Breton's suggestion above also tests out okay on my dev instance with CloudFiles enabled. I can't yet comment on whether either solution helps solve my personal out of memory errors, but neither solution seems to break my environment.

[ayleph]

Whoops, found a problem. CLI uploads don't work.

~/mediagoblin $ bin/gmg addmedia admin image.png
** Message: pygobject_register_sinkfunc is deprecated (GstObject)

Traceback (most recent call last):
  File "bin/gmg", line 9, in <module>
    load_entry_point('mediagoblin==0.7.2.dev', 'console_scripts', 'gmg')()
  File "/path/to/mediagoblin/mediagoblin/gmg_commands/__init__.py", line 156, in main_cli
    args.func(args)
  File "/path/to/mediagoblin/mediagoblin/gmg_commands/addmedia.py", line 103, in addmedia
    upload_limit=upload_limit, max_file_size=max_file_size)
  File "/path/to/mediagoblin/mediagoblin/submit/lib.py", line 163, in submit_media
    submitted_file.save(queue_file)
AttributeError: 'file' object has no attribute 'save'

[Boris Bobrov]

Wow. Interesting. It seems that submitted_file is not always an instance of werkzeug.datastructures.FileStorage.

OK, I'm still working on it, will take this into account.

[ayleph]

In case anyone's curious, CLI upload does work when I use shutil.copyfileobj(submitted_file, queue_file).

[ayleph]

I created separate ticket #5053 to address the bin/gmg addmedia error introduced in 0.8.0.

[Boris Bobrov]

patch 1

[Boris Bobrov]

I've attached a patch that should fix the issue. Ayleph, could you please test it on cloudfiles?

Also, any testing would be appreciated.

[ayleph]

Thanks for the patch, Breton.
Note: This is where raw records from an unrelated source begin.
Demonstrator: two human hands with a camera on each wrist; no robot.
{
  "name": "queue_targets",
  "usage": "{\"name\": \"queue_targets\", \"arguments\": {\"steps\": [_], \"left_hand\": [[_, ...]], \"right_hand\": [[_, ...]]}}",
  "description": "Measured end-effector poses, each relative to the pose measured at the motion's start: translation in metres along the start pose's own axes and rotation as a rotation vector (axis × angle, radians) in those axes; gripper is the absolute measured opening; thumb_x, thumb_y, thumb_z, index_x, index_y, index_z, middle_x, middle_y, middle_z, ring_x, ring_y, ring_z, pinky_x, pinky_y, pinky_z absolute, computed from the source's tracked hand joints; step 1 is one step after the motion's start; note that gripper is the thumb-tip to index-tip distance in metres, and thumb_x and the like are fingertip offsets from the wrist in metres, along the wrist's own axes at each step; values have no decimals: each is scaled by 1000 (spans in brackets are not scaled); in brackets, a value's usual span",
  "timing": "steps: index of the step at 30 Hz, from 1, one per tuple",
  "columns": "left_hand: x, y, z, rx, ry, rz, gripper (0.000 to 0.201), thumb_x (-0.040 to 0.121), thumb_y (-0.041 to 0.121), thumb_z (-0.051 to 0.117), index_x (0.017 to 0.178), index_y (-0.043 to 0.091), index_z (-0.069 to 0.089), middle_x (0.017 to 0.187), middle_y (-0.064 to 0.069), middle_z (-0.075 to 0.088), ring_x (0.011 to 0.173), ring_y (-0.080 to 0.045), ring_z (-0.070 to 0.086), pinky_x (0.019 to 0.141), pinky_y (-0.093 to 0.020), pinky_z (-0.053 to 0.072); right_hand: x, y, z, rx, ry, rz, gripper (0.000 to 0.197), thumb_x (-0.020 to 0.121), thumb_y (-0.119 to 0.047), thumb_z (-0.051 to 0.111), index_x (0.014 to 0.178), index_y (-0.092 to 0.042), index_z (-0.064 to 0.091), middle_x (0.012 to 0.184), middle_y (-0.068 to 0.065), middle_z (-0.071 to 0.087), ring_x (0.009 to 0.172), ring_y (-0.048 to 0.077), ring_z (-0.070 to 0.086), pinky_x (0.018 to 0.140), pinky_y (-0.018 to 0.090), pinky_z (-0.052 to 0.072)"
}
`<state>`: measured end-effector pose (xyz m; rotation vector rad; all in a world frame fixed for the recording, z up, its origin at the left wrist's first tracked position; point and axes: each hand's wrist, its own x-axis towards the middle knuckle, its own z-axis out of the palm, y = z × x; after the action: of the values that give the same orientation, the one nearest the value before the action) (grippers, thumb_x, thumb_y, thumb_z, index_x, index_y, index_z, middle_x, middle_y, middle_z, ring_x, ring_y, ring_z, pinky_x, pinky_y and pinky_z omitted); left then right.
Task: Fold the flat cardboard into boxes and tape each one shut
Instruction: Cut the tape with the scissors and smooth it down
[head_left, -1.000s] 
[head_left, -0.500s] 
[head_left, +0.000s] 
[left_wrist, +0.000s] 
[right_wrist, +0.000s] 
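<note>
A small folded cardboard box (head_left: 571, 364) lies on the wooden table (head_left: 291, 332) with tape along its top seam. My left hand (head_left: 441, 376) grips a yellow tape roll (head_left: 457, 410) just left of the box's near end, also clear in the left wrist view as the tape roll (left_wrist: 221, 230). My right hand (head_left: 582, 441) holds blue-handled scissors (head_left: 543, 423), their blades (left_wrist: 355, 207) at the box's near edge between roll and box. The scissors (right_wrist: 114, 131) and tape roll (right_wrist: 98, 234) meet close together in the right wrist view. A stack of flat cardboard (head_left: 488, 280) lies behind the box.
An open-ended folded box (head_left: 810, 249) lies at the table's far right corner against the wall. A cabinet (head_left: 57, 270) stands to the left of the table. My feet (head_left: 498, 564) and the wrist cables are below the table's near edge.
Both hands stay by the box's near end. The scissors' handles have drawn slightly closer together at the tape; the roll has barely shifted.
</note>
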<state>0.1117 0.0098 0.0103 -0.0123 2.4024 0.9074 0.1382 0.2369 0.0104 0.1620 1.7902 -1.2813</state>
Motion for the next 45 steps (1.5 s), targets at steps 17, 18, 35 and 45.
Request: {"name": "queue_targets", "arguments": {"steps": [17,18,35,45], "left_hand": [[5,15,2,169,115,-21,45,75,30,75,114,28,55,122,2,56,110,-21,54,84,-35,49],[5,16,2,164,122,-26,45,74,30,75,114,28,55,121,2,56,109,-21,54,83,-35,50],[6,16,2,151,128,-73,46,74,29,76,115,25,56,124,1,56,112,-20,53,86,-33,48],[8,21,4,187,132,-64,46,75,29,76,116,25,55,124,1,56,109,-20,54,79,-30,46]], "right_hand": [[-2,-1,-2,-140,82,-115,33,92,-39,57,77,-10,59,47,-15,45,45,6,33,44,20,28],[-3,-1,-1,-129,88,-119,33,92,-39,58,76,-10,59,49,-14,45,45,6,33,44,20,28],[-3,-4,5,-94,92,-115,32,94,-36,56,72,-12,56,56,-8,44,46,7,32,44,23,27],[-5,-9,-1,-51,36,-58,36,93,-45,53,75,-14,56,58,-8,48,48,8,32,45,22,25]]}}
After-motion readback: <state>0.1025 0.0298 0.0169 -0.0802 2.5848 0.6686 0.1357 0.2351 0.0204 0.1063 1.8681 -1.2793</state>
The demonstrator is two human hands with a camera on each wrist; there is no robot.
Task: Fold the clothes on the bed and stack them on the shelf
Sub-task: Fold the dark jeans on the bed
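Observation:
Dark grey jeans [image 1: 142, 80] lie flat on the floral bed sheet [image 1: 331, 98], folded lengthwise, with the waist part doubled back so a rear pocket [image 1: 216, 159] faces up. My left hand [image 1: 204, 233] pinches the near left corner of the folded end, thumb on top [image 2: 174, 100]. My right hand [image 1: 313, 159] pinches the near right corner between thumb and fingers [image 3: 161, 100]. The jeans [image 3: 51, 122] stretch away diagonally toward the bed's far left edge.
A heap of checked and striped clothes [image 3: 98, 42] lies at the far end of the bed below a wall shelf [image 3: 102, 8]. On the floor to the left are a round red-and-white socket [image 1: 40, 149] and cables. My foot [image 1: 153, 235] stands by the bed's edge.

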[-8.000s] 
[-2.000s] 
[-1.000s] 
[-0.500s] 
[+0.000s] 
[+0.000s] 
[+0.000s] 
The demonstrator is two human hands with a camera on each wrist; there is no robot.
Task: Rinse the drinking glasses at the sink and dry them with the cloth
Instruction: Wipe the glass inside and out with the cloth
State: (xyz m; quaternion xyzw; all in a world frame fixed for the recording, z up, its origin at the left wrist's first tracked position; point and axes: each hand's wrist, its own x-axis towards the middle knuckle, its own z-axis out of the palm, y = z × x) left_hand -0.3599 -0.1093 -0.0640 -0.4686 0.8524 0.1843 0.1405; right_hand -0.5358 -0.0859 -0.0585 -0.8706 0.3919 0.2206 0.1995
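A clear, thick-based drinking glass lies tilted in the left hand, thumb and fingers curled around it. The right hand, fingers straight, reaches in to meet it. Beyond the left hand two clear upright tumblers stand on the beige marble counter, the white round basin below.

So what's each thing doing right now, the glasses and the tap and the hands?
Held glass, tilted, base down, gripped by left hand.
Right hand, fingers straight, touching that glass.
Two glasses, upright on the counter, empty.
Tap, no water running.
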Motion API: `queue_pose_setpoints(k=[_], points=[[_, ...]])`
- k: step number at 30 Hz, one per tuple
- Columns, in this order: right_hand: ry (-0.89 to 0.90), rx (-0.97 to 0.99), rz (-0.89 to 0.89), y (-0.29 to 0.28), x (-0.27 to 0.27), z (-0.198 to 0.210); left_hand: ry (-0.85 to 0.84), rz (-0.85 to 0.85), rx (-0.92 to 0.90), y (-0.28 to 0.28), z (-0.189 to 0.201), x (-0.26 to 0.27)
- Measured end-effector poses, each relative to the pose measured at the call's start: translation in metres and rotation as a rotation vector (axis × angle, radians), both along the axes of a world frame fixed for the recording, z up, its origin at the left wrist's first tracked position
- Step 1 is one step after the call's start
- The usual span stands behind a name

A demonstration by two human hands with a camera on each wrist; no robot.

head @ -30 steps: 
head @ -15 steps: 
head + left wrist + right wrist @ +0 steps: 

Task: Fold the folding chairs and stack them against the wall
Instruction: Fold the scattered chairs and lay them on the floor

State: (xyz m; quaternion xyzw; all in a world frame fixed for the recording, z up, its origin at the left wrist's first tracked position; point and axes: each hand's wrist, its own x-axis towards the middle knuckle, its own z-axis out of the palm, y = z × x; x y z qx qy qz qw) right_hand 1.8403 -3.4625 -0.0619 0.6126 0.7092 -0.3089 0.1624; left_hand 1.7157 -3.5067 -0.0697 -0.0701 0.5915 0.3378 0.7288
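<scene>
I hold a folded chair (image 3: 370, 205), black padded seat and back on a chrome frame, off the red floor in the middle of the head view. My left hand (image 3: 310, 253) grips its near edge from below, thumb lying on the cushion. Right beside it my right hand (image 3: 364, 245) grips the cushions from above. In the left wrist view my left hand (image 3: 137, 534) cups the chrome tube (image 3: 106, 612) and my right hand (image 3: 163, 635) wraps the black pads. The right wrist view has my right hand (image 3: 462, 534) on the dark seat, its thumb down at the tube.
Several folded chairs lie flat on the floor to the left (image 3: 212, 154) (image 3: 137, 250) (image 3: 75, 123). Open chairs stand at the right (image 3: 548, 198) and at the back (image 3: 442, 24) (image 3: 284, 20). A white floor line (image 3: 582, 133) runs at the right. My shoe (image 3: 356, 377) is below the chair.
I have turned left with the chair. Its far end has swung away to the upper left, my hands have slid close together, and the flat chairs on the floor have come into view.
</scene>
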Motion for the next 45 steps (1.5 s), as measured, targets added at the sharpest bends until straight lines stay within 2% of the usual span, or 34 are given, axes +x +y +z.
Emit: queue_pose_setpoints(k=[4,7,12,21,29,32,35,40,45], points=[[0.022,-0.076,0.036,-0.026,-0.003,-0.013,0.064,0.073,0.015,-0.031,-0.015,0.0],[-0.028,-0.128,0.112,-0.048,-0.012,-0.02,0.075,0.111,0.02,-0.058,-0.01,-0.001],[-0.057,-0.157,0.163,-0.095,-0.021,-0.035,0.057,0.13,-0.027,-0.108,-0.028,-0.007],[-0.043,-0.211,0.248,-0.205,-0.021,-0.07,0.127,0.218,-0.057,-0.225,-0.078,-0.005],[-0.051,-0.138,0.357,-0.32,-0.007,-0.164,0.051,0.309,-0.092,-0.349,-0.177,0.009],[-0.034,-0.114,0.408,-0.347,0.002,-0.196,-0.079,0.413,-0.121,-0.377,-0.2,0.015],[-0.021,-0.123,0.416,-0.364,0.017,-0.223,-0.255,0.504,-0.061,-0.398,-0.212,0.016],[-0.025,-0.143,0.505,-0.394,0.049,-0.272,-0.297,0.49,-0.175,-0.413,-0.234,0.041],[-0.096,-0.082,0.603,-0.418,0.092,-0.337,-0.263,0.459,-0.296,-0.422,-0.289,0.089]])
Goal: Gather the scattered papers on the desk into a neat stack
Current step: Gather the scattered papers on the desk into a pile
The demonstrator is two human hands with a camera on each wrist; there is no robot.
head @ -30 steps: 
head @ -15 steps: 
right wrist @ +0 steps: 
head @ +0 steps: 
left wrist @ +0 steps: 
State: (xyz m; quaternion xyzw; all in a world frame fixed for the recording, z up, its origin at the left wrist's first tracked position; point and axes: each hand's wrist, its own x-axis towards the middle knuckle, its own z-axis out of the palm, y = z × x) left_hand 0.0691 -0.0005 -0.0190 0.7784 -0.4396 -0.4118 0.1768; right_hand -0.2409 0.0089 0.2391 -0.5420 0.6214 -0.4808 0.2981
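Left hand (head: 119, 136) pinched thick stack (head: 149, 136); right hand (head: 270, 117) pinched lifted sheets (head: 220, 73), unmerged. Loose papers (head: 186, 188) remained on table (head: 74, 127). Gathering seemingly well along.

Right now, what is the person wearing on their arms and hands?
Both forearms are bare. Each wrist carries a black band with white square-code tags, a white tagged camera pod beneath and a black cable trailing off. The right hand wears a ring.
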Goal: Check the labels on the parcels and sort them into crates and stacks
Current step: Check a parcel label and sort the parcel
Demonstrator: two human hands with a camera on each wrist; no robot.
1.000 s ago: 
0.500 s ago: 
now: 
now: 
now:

It seems to work fine with CloudFiles storage. Console uploads via bin/gmg addmedia work as well.

[Boris Bobrov]

Patch was added to branch bug/647 of bretons-mediagoblin repo

[Christopher Allan Webber]

Since this went through review I'm trusting it, and merging it as-is! The tests pass fine.

Thanks for your hard work, breton & ayleph!